TOKYO -- Seven & i Holdings' new mobile payment service has been hacked just days after its launch, dealing a blow to a key element of the Japanese convenience store operator's digital strategy.
Japan's second-largest retail group by sales on Monday rolled out 7pay, which lets users make purchases with a smartphone app at Seven-Eleven Japan's roughly 21,000 stores nationwide.
Just two days later, the parent of the chain confirmed that unauthorized charges had been made on some users' accounts after learning of them through customer feedback. Victims also tweeted about their experiences. One complained that unauthorized purchases had been made using funds added to the account from a linked credit card.
This marks a setback for digital payments in Japan, which ranks lower than Asian peers in the rate of cashless transactions. The country is hurrying to make itself friendlier to financial technology startups.

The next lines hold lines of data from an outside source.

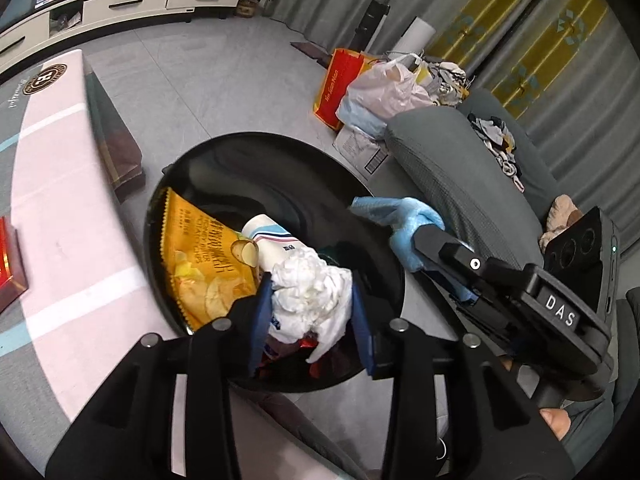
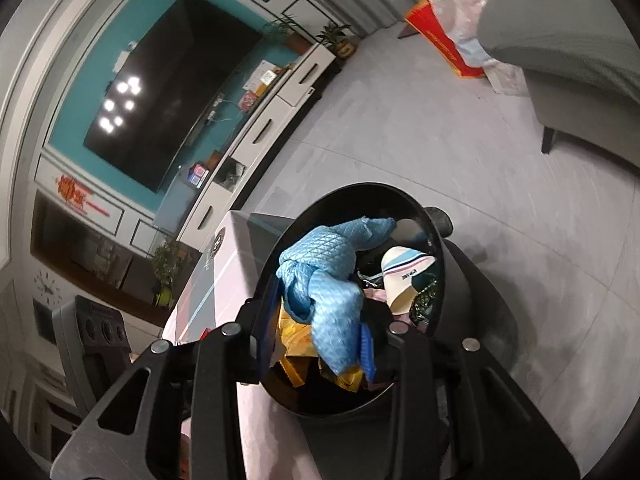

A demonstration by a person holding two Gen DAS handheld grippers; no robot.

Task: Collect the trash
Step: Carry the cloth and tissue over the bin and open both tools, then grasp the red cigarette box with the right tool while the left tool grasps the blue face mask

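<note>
White tissue (image 1: 310,292) hides the trash bin (image 1: 224,152) contents beneath.

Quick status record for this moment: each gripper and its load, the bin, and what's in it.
left gripper: over the bin, crumpled white tissue between its fingers
right gripper: over the bin, blue cloth between its fingers
bin: black, round, open, on the floor beside the table
in bin: yellow chip bag, white paper cup, other wrappers
release: neither item dropped yet
</note>
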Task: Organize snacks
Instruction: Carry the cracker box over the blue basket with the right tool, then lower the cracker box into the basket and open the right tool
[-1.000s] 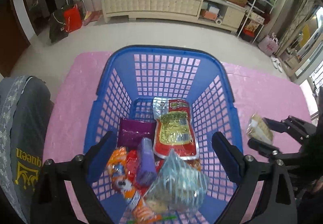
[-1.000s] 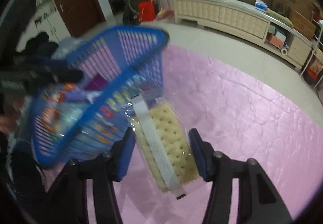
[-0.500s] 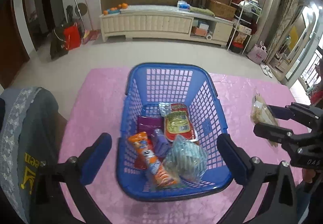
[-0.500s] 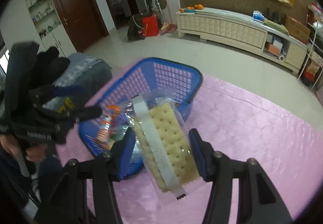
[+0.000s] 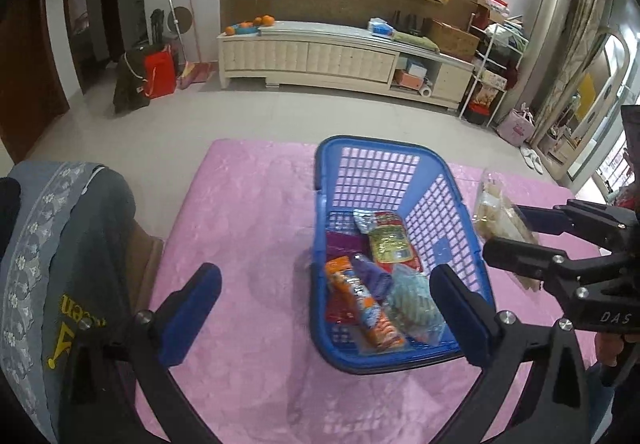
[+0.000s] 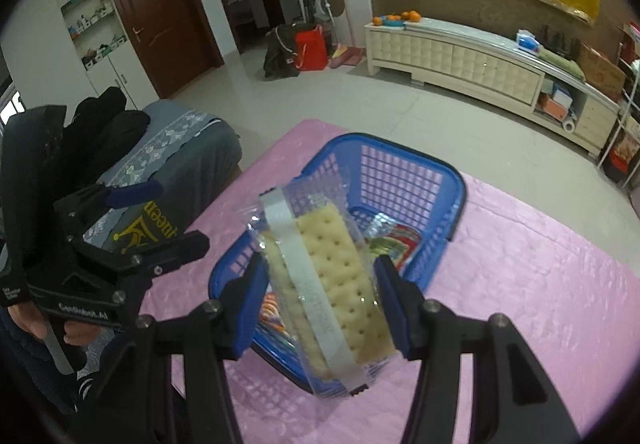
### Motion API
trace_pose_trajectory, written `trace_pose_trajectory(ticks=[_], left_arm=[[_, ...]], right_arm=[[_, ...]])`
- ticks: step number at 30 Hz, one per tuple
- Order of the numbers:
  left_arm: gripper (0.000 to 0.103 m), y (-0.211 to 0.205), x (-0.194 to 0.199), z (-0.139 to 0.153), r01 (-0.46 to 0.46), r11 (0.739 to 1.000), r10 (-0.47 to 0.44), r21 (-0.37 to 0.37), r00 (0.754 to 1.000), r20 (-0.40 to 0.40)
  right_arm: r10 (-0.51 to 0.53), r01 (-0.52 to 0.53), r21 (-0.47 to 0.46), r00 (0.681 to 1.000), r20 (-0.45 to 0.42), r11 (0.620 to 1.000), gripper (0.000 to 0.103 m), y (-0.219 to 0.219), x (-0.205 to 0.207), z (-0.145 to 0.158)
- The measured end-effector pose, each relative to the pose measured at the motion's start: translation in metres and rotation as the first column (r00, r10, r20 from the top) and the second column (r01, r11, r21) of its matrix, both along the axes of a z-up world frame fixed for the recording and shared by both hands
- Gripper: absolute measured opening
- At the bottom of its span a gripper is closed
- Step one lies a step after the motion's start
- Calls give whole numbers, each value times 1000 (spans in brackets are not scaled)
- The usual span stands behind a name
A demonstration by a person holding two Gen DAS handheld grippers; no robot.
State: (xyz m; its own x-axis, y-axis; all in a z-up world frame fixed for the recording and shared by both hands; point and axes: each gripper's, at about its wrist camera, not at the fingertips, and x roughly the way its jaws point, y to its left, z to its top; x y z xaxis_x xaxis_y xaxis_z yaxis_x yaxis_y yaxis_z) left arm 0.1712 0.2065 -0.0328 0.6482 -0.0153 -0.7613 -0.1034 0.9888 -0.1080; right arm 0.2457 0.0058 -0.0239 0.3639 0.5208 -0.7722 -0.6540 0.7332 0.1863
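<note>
A blue plastic basket (image 5: 320,204) stands on the pink table cover (image 5: 248,212). In it lie a red and yellow packet (image 5: 390,244), an orange packet (image 5: 360,304), a purple one (image 5: 374,272) and a clear bluish bag (image 5: 412,304). My left gripper (image 5: 326,310) hangs wide open and empty above the basket's near left corner. My right gripper (image 6: 322,284) is shut on a clear pack of crackers (image 6: 328,276), held in the air over the basket's (image 6: 440,172) near rim. The left wrist view shows that pack (image 5: 492,212) just right of the basket.
A chair draped in grey cloth (image 5: 60,264) stands against the table's left side. Bare pink cover (image 6: 540,264) spreads right of the basket. A hand holds the left gripper (image 6: 160,220) at the left of the right wrist view. A cream sideboard (image 5: 340,56) is far behind.
Both grippers have drawn back and risen, so the basket looks smaller. The left gripper, earlier low over the snacks with slightly narrower jaws, now hangs wider. The crackers stay gripped.
</note>
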Motion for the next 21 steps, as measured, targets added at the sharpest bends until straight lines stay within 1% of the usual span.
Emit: trace_pose_trajectory(ticks=[7, 10, 13, 16, 21], left_arm=[[103, 17, -1, -13, -18, 1000, 18, 8, 1000, -24], [103, 22, 1, -21, -27, 1000, 27, 7, 999, -38], [103, 24, 6, -31, -29, 999, 31, 32, 998, -54], [103, 25, 11, -37, -30, 999, 32, 30, 997, -66], [103, 31, 19, -44, -38, 999, 39, 21, 996, -84]], right_arm=[[-5, 3, -37, 998, -65, 999, 59, 30, 11, -22], [-15, 10, -50, 994, -106, 999, 59, 37, 20, -36], [-39, 28, -77, 989, -141, 997, 59, 42, 30, -53], [-56, 40, -96, 984, -171, 995, 59, 47, 40, -66], [-72, 48, -127, 979, -192, 991, 59, 56, 49, -78]])
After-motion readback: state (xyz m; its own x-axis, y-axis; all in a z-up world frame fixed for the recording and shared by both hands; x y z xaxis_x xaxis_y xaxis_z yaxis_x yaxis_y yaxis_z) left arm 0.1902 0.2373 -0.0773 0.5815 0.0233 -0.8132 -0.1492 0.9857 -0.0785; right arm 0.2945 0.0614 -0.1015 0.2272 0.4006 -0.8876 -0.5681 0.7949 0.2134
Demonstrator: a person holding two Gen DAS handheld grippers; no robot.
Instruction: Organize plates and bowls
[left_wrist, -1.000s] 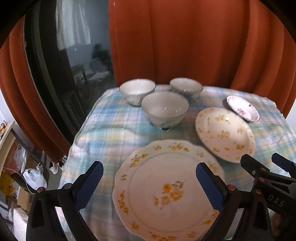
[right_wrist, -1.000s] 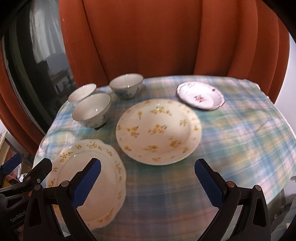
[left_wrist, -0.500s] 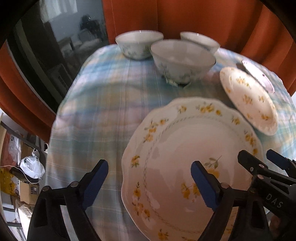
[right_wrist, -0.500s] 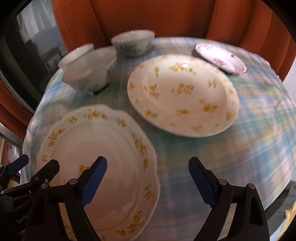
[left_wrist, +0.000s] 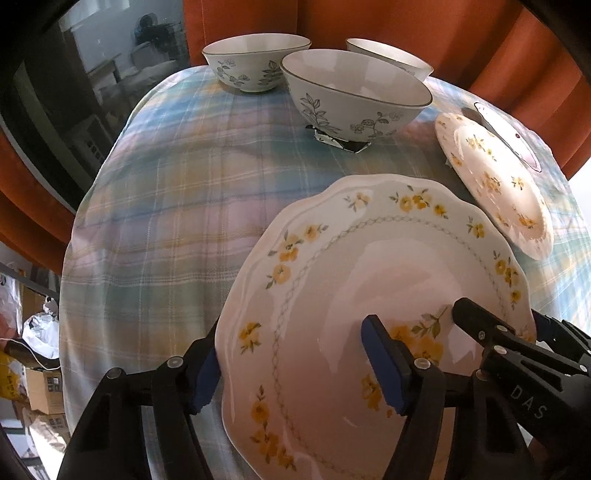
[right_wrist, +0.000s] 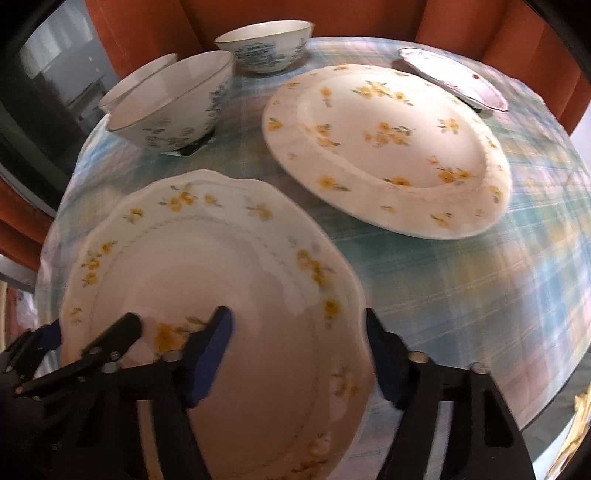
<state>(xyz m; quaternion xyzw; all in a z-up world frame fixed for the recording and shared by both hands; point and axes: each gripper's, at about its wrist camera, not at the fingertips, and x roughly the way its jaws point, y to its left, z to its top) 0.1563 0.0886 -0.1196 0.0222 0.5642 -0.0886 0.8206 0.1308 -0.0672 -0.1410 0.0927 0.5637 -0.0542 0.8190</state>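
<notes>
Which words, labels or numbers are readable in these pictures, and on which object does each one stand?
"DAS": white letters on the black body of the right gripper, seen in the left wrist view.
The left gripper shows no readable lettering in the right wrist view.
The cardboard boxes on the floor carry labels too small to read.
The scalloped plate bears only flowers, no text.

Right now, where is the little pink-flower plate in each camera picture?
Left wrist view: the pink plate is at the far right, mostly hidden behind the round yellow plate.
Right wrist view: the pink plate is at the top right, past the round yellow plate.
Shared landmark: the nearest bowl, standing on a dark scrap.
</notes>
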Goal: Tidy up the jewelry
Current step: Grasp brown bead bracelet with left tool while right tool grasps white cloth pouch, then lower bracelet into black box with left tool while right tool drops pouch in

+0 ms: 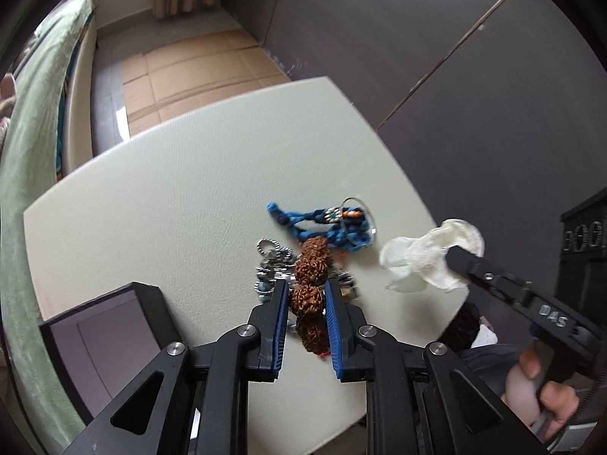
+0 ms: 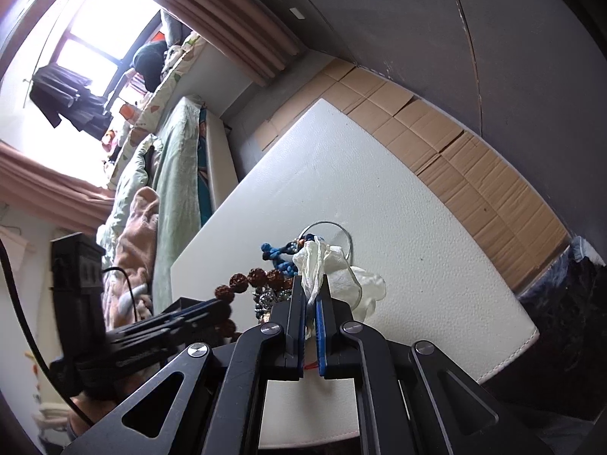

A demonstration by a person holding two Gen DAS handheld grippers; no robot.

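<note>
2 grippers over a pale table (image 1: 151,189), both pointing down at a jewelry pile near its right edge.

Left gripper (image 1: 306,299): jaws narrowly apart, clamped on a brown seed-bead strand (image 1: 309,295). 1 bead sits squeezed between the blue pads (image 1: 281,314), more beads run up toward the pile and down toward the camera. In the right wrist view the same strand (image 2: 258,276) arcs up off the table from the left gripper (image 2: 212,309).

Right gripper (image 2: 312,303): jaws nearly together, pinching a white crumpled pouch (image 2: 322,265); the fabric bunches above the tips, with 1 lobe hanging to the right. From the left wrist view the pouch (image 1: 428,254) is lifted off the table, right of the pile, in the right gripper (image 1: 457,256), with a hand (image 1: 546,390) on its grip.

Pile: blue braided cord bracelet (image 1: 322,223) lying across a clear bangle (image 1: 360,223), silver chain pieces (image 1: 273,258) just left of the beads. All touch or overlap. Dark box (image 1: 102,337) at table's near left corner, well apart from the pile.
</note>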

By early Thursday, Seven & i had confirmed about 55 million yen ($510,000) stolen from 900 or so 7pay users. The company has in effect suspended the service by stopping users from adding money to their accounts.
Tokyo police on Thursday arrested two Chinese nationals on suspicion of using other people's accounts to buy electronic cigarette cartridges worth about 730,000 yen from a 7-Eleven in Tokyo's Shinjuku Ward.
It was learned on Friday that one of the suspects received instructions about gaining unauthorized access to 7pay accounts via WeChat, a popular Chinese messaging app. The Metropolitan Police Department suspects the involvement of an international criminal organization.
7pay did not have two-step authentication to verify the identity of users when they log in to the service. Adding this and other new security features will take "at least three months," said one cybersecurity expert who asked not to be named. "And even that may not be enough."
Seven & i became one of the first companies in Japan to introduce its own electronic money when it debuted nanaco in 2007. But as mobile payments quickly shifted from contactless cards to smartphones, the group found itself rushing to catch up.
7pay marked the group's entry into payment apps, and Seven & i had planned to expand the use of the service to other retailers. But now even rivals worry that the incident will hurt consumer confidence in digital payments in general.
"This has thrown cold water on the market just as it was heating up," said a source at a payments company.
Hiroshi Mikitani, the billionaire founder and CEO of e-commerce group Rakuten, said: "The industry as a whole needs to make sure we raise the level of security."
The government's goal is for at least 40% of all payments to be cashless by the middle of the 2020s. Campaigns tied in with the consumption tax hike in October and the Tokyo Olympics next summer are expected to move the needle.
Various services have been launched in quick succession, but the hacking of 7pay could deter Japanese consumers from making the switch. It could also affect the timing of a reward program for cashless payments that the government has planned to link to the tax increase.
"I think there will be rising unease among consumers," said consumer finance writer Akio Iwata.
PayPay, a smartphone payment app operated by a joint venture of SoftBank and Yahoo Japan, also fell prey to unauthorized use in December, after it launched a major campaign offering incentive points worth 20% of purchase amounts.
Seven & i has a digital strategy of milking purchase data gathered though its vast store network. It has aggressively promoted 7pay, envisioned to play a key role in this strategy.
To encourage customers to shift to 7pay, Seven & i on Monday began offering fewer points for purchases made with its nanaco e-money.
Iwata said that Japan's cashless payment market stands out for its generous reward programs. As a result, "the market has overheated, and the quality of services has declined in some cases," he said.